Você pode ter horror a ele e estar fulo da vida com a pandemia? Todo o direito! Mas culpá-lo por todas as mortes? Não é justo, assim como o Brasil experimentou surtos de dengue e de influenza na era Lula e Lula nunca foi nem poderá ser chamado de “genocida”. E assim como também o rei Felipe não pode ser chamado de “genocida” porque a Bélgica é o país com o maior número de mortes por milhão de habitantes, neste momento.

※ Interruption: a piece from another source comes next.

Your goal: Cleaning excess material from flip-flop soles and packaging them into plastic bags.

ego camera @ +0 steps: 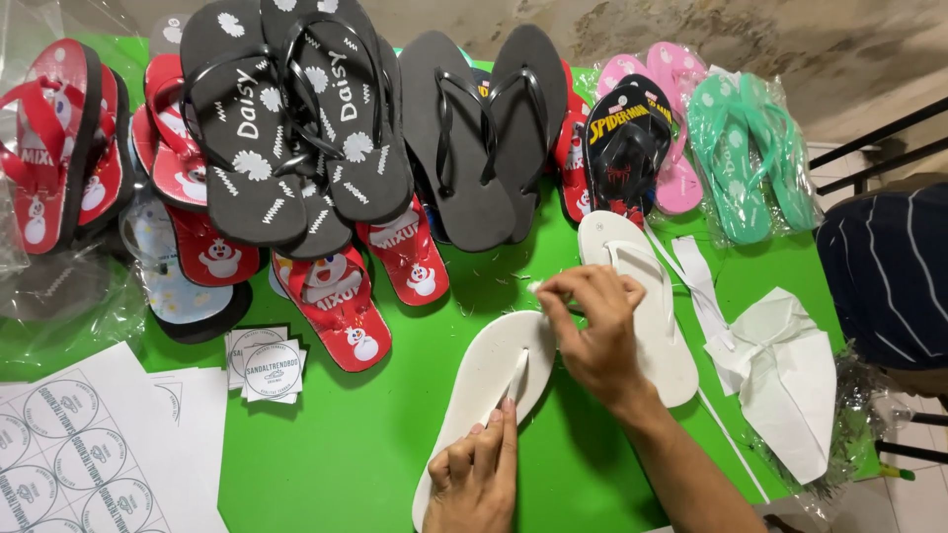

Atenção, pelo amor de Deus: genocida não é palavrão para xingar os outros! Genocida é um monstro muito específico, é um psicopata fora do normal, fora de série, um assassino industrial, um inimigo da humanidade, passível de ser condenado pelas Nações Unidas. Muito cuidado com essa palavra. Não por causa do alvo que você pretende atingir com ela. Mas pelas vítimas que foram dizimadas por esses criminosos. Elas merecem, no mínimo, que a memória delas seja lembrada com a devida reverência e a monstruosidade dos perpetradores das barbaridades que cometeram não sejam banalizada e verdadeiramente atenuada, diminuída, como se “genocidas” fossem apenas políticos detestáveis por alguns. Não, genocidas são monstros.

Genocidas pertencem a uma categoria execrável de seres que ultrapassaram todos os limites. E quando os comparamos mesmo a pessoas que alguns odeiam, o que estamos fazendo é redimindo os genocidas e desprezando aqueles e aquelas que foram brutalizados por eles. Xinguem, critiquem, odeiem quem vocês quiserem.

Mas alto lá com o uso da palavra “genocida”. As vítimas dessas atrocidade e suas famílias, pelo menos, merecem um mínimo de consideração.

 

 

 

 

Por Mario Rosa, 55 anos, é jornalista, escritor, autor de cinco livros e consultor de comunicação, especializado em gerenciamento de crises.